Она зарыдала. Аббат Фожа выпрямился во весь свой рост. Он подошел к Марте и излил на нее все свое презрение к женщине.
— А, презренная плоть! — вскричал он. — Я думал, что вы станете рассудительнее, что вы никогда не дойдете до такого позора, чтобы громко высказывать эти мерзости… Да, это вечная борьба зла с людьми сильной воли. Вы, женщины, искушение ада, малодушие, последнее падение. У служителя церкви нет более лютого врага, чем вы, и вас следовало бы изгнать из церквей как нечистые, проклятые существа!
— Я люблю вас, Овидий, — прошептала она опять, — я люблю вас, помогите же мне.
— Я и так слишком приблизил вас к себе, — продолжал он. — Если я паду, то виной этому будешь ты, женщина, лишившая меня сил одним своим вожделением. Удались, уйди от меня, сатана! Я изобью тебя, чтобы изгнать злого духа из твоего тела!
Она пошатнулась и как-то осела, прислонившись к стене, онемев от ужаса при виде грозно занесенного над ней кулака, которым священник ей угрожал. Волосы ее рассыпались, и прядь седых волос упала ей на лоб. Тогда, оглянувшись кругом, она стала искать какой-нибудь опоры в этой пустой комнате — и вдруг увидела черное деревянное распятие; у нее еще хватило сил протянуть к нему руки в страстном порыве.
— Не прикасайтесь к кресту! — вскричал аббат вне себя от гнева. — Христос жил целомудренно, вот почему он сумел умереть.
В эту минуту вошла старуха Фожа с большой корзиной провизии. Она быстро поставила ее на пол, увидев сына в страшном гневе. Она взяла его за руки.
— Овидий, дитя мое, успокойся! — бормотала она, поглаживая ему руки.

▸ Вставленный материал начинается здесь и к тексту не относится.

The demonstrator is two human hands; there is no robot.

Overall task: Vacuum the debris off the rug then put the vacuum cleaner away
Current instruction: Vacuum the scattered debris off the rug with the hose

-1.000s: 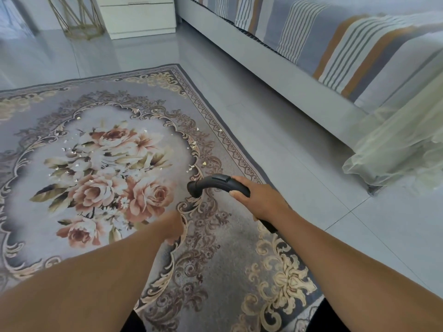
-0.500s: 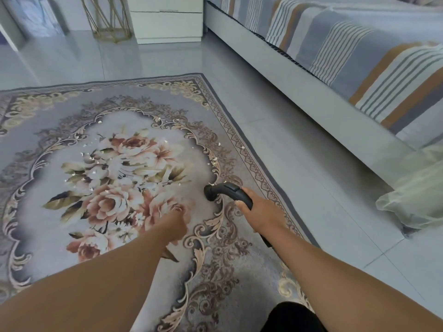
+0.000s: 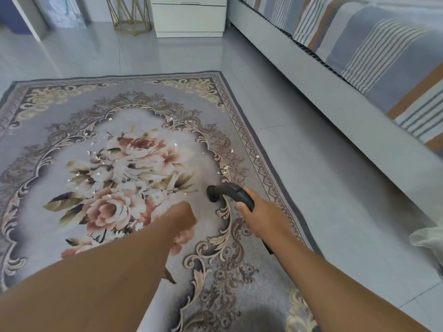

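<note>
Both bare forearms reach in from the near edge, over the grey floral-patterned rug (image 3: 134,236). Left hand (image 3: 181,215) hangs above the rug's rose medallion, seen from behind the wrist; fingers look curled under, but can't tell if it grips anything. Right hand (image 3: 260,215) is wrapped around the black curved plastic vacuum handle (image 3: 231,194), fingers closed round the grip, thumb side on top. Handle's far end curves down to a round collar right at the scrolled inner border of the rug, right of the medallion; anything below the collar is hidden. A bit of black hose or tube shows under the right wrist. Rest of the vacuum cleaner is out of view. Small pale shiny debris flakes (image 3: 98,161) are scattered over the medallion, mostly left of centre and toward the far side, with a few more (image 3: 225,167) near the right border just beyond the handle. Rug lies on a glossy light grey tiled floor (image 3: 323,188). Right side: a pale grey bed frame (image 3: 335,97) with a blue, white and tan striped bedcover (image 3: 374,46). Sheer pale fabric (image 3: 429,238) at the right edge, near. Far: white drawer unit (image 3: 189,17) and, left of it, a gold wire stand (image 3: 130,20).
</note>
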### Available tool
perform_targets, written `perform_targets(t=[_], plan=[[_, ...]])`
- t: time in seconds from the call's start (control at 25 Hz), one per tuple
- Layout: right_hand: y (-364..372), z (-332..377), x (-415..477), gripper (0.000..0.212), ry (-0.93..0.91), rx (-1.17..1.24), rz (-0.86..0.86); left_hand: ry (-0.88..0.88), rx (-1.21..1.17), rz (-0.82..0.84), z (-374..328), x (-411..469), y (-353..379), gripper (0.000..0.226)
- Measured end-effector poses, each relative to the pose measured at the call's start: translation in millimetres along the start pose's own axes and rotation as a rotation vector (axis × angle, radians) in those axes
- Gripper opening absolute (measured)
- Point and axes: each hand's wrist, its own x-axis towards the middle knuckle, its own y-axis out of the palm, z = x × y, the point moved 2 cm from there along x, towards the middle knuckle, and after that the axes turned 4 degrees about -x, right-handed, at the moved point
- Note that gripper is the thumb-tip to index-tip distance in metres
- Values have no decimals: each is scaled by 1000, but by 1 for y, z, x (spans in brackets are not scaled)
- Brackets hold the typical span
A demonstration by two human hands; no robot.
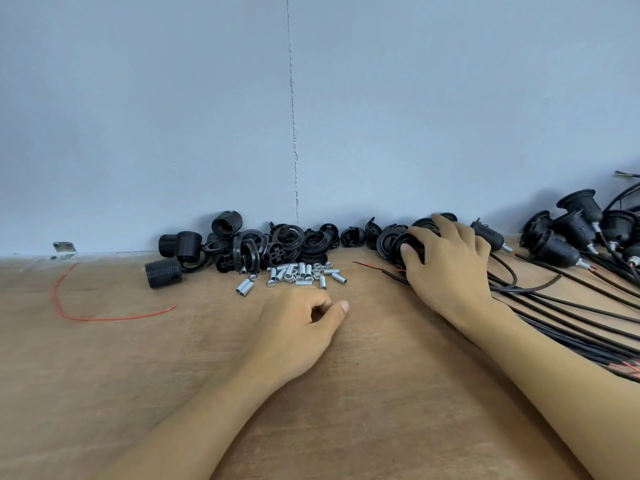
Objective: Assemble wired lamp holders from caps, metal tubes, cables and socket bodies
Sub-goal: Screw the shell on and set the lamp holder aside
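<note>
Against the wall, right of the parts row: grips black cap with right hand, fingers curled round it, presumably starting a holder. Rests left hand on desk, loosely curled just before metal tubes, handy for next pick; cannot tell if holding anything. Cables beside right forearm.

Blue-grey wall (cracked) — wooden table.

Your right hand lay over the row of parts against the wall, thumb and fingers curled round a black cap. Your left hand rested on the wooden table just short of the metal tubes, fingers curled under; whether it held one was hidden. Black cables ran under your right forearm. A red wire lay well to the left.
</note>
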Motion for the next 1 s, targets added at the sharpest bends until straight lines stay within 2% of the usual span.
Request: perform_targets(t=[0.12, 0.24, 0.32, 0.44, 0.6, 0.68, 0.8, 0.88, 1.0], plan=[[1, 21, -15, 31, -188, 53, -47, 26, 19, 5, 1, 1, 1, 40], [1, 41, -30, 24, -422, 263, 51, 33, 47, 15, 1, 3, 3, 25], [2, 50, -37, 24, -494, 351, 121, 34, 21, 28, -1, 3, 2, 29], [5, 58, -41, 20, -428, 380, 189, -24, 20, -60, 2, 5, 0, 35], [8, 63, -39, 11, -388, 405, 226, -239, 65, -229, 17, 12, -13, 32], [11, 65, -38, 13, -403, 365, 239, -279, 99, -205, 21, 16, -19, 36], [15, 76, -33, 28, -453, 297, 268, -247, 233, -73, 22, 20, -19, 42], [18, 83, -31, 33, -480, 270, 278, -222, 312, -27, 21, 21, -17, 38], [22, 89, -30, 33, -521, 218, 299, -201, 246, -80, 23, 21, -18, 25]])
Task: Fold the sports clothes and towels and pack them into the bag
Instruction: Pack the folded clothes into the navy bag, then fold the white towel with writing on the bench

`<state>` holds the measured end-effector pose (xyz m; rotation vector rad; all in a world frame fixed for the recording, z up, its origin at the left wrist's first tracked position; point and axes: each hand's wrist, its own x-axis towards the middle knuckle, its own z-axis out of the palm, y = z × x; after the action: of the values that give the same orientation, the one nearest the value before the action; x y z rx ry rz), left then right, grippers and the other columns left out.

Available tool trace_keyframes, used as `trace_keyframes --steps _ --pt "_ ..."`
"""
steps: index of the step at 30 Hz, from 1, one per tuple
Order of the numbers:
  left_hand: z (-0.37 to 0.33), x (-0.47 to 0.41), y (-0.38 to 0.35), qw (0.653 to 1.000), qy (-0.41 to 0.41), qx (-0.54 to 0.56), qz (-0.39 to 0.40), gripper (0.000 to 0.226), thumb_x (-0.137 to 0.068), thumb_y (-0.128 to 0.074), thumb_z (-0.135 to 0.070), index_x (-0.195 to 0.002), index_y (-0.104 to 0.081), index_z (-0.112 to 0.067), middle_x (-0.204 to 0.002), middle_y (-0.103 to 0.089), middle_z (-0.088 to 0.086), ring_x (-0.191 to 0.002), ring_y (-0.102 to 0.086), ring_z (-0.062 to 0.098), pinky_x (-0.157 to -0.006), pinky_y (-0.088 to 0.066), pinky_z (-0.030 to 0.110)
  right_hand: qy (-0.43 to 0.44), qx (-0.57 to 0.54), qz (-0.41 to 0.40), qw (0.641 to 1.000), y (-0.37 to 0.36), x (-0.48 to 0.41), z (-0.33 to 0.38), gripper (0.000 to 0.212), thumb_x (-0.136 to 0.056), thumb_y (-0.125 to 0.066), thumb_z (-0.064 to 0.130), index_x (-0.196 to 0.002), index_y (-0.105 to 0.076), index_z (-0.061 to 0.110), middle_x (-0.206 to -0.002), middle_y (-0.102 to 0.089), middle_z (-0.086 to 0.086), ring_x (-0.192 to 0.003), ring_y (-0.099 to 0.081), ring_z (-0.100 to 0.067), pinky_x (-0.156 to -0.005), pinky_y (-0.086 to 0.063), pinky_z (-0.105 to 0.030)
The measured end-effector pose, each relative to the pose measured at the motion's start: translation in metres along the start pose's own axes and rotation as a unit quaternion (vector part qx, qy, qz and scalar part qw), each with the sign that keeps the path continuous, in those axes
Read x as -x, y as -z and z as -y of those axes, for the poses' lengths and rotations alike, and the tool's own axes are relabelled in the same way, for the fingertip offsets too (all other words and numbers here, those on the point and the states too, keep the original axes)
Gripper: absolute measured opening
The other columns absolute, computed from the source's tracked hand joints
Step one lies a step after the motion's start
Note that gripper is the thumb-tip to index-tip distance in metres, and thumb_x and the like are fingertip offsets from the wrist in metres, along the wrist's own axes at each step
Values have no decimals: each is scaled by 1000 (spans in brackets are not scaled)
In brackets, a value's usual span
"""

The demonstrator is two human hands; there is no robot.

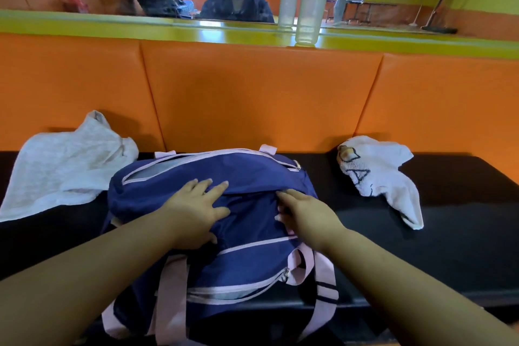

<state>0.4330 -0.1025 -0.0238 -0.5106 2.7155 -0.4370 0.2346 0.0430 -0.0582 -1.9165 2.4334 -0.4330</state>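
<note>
A navy sports bag (247, 258) with pale pink straps and zip trim lies on the black bench seat in front of me. My left hand (193, 213) rests flat on its top, fingers spread. My right hand (303, 212) touches the bag's top just to the right, with its fingertips curled into a fold of the navy fabric. A crumpled white garment (64, 166) lies on the seat left of the bag. A small white towel (379, 174) with a printed pattern lies to the right.
The black seat (455, 233) has an orange padded backrest (252, 98) behind it. A clear bottle with a green lid (309, 11) stands on the yellow ledge in front of a mirror, which reflects it, me and another person in the room.
</note>
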Motion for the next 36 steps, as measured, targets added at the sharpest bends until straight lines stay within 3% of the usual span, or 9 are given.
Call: trace_keyframes --steps 2,4,8,12,16,21,27,31,36 --pt "-2 5 -6 999 -9 17 -49 63 -85 -58 -50 -141 -31 -37 -158 5 17 -142 -10 43 -115 -9 53 40 28 -43 998 -6 13 6 46 -88 -63 22 -131 -49 12 -136 -49 -8 -111 -54 -34 -80 -50 -38" --pt "-5 12 -5 996 -20 -7 -91 68 -60 -82 -41 -119 -52 -33 -148 -32 26 -125 -42 51 -101 -32 63 67 33 -98 992 -7 30 6 46 -74 -77 17 -114 -56 9 -124 -53 -15 -99 -58 -37 -68 -55 -37" --pt "-16 20 -5 980 -49 16 -191 50 -44 -88 -35 -89 -69 -25 -122 -62 16 -104 -62 39 -83 -49 62 82 12 -136 987 -1 59 -6 28 -79 -67 29 -103 -57 16 -112 -53 -6 -93 -54 -29 -69 -50 -32" --pt "-32 21 8 952 -89 70 -284 21 -70 -64 -41 -82 -69 -24 -89 -67 -2 -80 -65 24 -74 -55 42 49 -1 -104 993 14 81 -24 20 -83 -57 35 -100 -58 24 -102 -58 3 -84 -60 -23 -61 -52 -32" --pt "-52 -3 20 938 -131 101 -306 28 -78 -46 -42 -76 -67 -24 -70 -62 -6 -61 -58 20 -51 -48 29 0 53 -68 996 33 99 -52 22 -81 -59 41 -98 -58 28 -95 -60 7 -79 -62 -21 -56 -40 -23" --pt "-90 -39 57 936 -132 97 -311 27 -72 -39 -48 -62 -58 -32 -59 -57 -16 -52 -56 8 -45 -36 18 -106 72 6 992 62 114 -90 33 -90 -51 51 -119 -53 35 -121 -52 14 -111 -52 -13 -75 -41 -28" --pt "-142 -94 92 945 -169 99 -261 29 -78 -40 -50 -73 -61 -31 -65 -60 -10 -60 -61 13 -44 -38 26 -232 67 67 968 83 120 -151 39 -88 -51 54 -122 -49 35 -124 -51 13 -111 -53 -14 -74 -39 -28" --pt "-170 -143 116 954 -157 133 -220 29 -92 -45 -47 -108 -56 -25 -105 -59 -4 -100 -56 22 -68 -34 32 -312 57 82 945 85 115 -199 43 -87 -53 54 -122 -49 30 -119 -54 8 -108 -54 -16 -78 -45 -31" --pt "-195 -214 129 964 -122 176 -155 40 -92 -49 -42 -127 -45 -24 -125 -46 -1 -118 -41 23 -84 -42 36 -384 19 56 921 74 101 -250 48 -86 -54 49 -124 -44 23 -119 -53 4 -102 -56 -18 -71 -45 -31"
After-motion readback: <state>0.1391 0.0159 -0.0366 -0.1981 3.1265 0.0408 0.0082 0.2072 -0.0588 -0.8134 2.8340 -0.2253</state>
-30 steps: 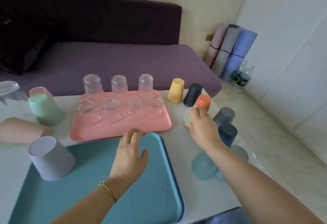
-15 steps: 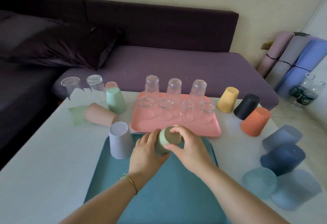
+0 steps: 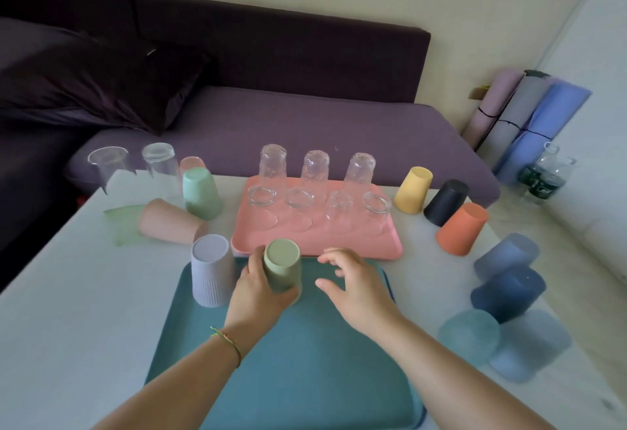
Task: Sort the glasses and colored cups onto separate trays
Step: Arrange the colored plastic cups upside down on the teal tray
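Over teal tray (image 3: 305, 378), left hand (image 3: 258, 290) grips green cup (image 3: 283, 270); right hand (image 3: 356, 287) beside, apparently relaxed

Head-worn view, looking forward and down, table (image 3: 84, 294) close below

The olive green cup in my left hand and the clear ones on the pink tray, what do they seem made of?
The olive green cup: probably plastic, matte; opaque with no glare. The clear ones on the pink tray: likely glass, glossy, see-through with bright rims; clear plastic possible.
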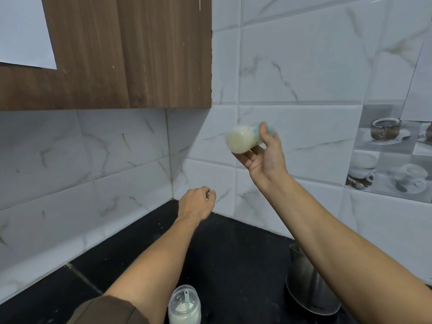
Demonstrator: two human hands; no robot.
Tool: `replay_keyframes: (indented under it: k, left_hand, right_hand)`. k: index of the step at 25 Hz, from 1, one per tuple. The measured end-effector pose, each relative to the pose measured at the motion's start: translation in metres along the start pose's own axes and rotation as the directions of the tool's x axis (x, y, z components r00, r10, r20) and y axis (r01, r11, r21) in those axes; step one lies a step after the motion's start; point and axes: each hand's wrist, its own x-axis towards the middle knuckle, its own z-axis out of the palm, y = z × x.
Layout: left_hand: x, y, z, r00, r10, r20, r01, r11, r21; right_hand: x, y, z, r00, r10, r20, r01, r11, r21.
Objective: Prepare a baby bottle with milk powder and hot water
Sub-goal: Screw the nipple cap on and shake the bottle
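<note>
My right hand (264,155) is raised in front of the tiled wall and grips the baby bottle (243,139), which lies almost sideways with its base toward me. The bottle is blurred and holds pale milky liquid; a teal part shows near my fingers. My left hand (197,203) hovers lower, above the black counter (233,258), fingers loosely curled with nothing in it. An open clear jar of white milk powder (184,305) with a scoop inside stands at the counter's near edge.
A steel kettle (308,284) sits on the counter under my right forearm. A brown wooden cabinet (117,54) hangs at upper left. White marble tiles cover both walls, which meet in a corner behind my left hand.
</note>
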Motion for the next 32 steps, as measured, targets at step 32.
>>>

И обернувшись к уничтоженной Марте, она бросила на нее убийственный взгляд и крикнула:
— Вы все не можете оставить его в покое!.. Раз он вас знать не хочет, перестаньте его изводить! Довольно, ступайте вниз, вы не должны здесь больше оставаться.
Марта не двигалась. Старухе Фожа пришлось поднять ее и толкнуть к дверям. Она ворчала, обвиняла Марту в том, что она нарочно дождалась ее ухода, и взяла с Марты слово, что она не будет больше приходить наверх, будоражить весь дом такими сценами. Потом сердито захлопнула за ней дверь.
Марта, шатаясь, сошла вниз. Она больше не плакала. Она повторяла:
— Франсуа вернется. Франсуа всех их выгонит.
XXI
XXI
Тулонский дилижанс, проходивший через Тюлет, где меняли лошадей, отходил из Плассана в три часа. Словно подхлестываемая неотвязной мыслью, Марта не захотела терять ни минуты; она снова надела шаль и шляпу и велела Розе тотчас же одеться.
— Не знаю, что случилось с барыней, — заявила кухарка Олимпии. — Кажется, мы уезжаем на несколько дней.